How to fine-tune with my custom data?

tamasbalassa commented 2 years ago

Hello there! Thanks for this tool. Its not only great, but having a simple and clear description of everything makes it very convenient to use.

I am trying to achieve a model that works accurately on FISH data. So far I've tested the included smhfish1.h5 and also trained my own model file by using the annotation that I made on my custom data. My issue is that the included smhfish1.h5 model works better than the one Ive trained, however its still not superb, just acceptable.

So I was wondering if there is another (simple way) where I could refine the smhfish1.h5 weights to get a better result on my own data.
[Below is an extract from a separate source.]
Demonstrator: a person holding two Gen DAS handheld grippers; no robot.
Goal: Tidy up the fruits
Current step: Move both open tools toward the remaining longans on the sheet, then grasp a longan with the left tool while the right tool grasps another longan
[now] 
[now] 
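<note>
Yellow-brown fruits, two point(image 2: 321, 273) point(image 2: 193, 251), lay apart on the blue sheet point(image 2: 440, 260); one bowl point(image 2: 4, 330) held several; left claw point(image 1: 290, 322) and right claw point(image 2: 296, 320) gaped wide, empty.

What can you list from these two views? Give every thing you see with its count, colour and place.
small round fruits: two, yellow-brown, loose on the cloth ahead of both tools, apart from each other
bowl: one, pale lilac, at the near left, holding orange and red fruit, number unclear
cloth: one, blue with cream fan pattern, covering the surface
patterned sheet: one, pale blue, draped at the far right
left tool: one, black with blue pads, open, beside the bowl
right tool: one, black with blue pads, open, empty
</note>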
Also, is there a way or any built in method that is capable of measuring an average/overall accuracy (like calculating the mAP value)?

Thank you!

BBQuercus commented 2 years ago

Hey. Thanks for the feedback.

You can use the pre-trained model that you downloaded and just pass the path in to the training config (train_args -> pre_train).

For scoring we used the F1 integral score described in the paper which is accessible in python through deepblink.metrics.f1_integral. More easily though, you can use deepblink.metrics.compute_metrics which will list out everything a bit nicer.

tamasbalassa commented 2 years ago

Hi @BBQuercus. Thanks for the quick reply, I really appreciate it!

I've tried to use the mentioned pretrained network, but as it seems, the result are not getting better. With the default (0.5) threshold I was getting totally wrong results, see

Screenshot from 2022-03-01 17-11-50

Zooming into it:

Screenshot from 2022-03-01 17-12-01

When I set the threshold to 0.6, I am receiving less predicted dots, however they are not accurate at all:

Screenshot from 2022-03-01 17-09-15

I have nearly 5.000 training examples and these predictions were made on the training samples. However still, the downloaded model (mentioned above) works much better on them, than the refined one. Have you ever experienced something similar? Do you have maybe any ideas why is this happening?

Thanks!

zhanyinx commented 2 years ago

Hey, thanks for the feedbacks.

Can you share your dataset (or subset) and your config file for training?

Thanks

tamasbalassa commented 2 years ago

Hello @zhanyinx!

I've copied 4 images and their corresponding csvs (generated with the recommended TrackMate - I was taking care not to have false positives, but rather false negatives in the labelling set), together with the used config file to my google-drive. https://drive.google.com/drive/folders/1ZzXhtRDd5BsPWaEJ5A4mwJMuETtlohbq?usp=sharing I did not want to share my data publicly so please request there an access. Thanks!

BBQuercus commented 2 years ago

We had a look at your data and think to have found the issue. If you use raw microscopy data as input in some cases it'll save metadata on what the microns/pixel size is. TrackMate then uses that information and doesn't allow you to change it. Since deepBlink doesn't really care about the "real" size of stuff, the labels will be wrong if not everything is labeled in pixel-dimensions. The easiest way we found to remove this micron scale is in Fiji via Analyze -> Set scale... -> Click to remove scale before loading it into TrackMate. Alternatively you can also use python to load/save images (e.g. using skim age.io.imread/imsave).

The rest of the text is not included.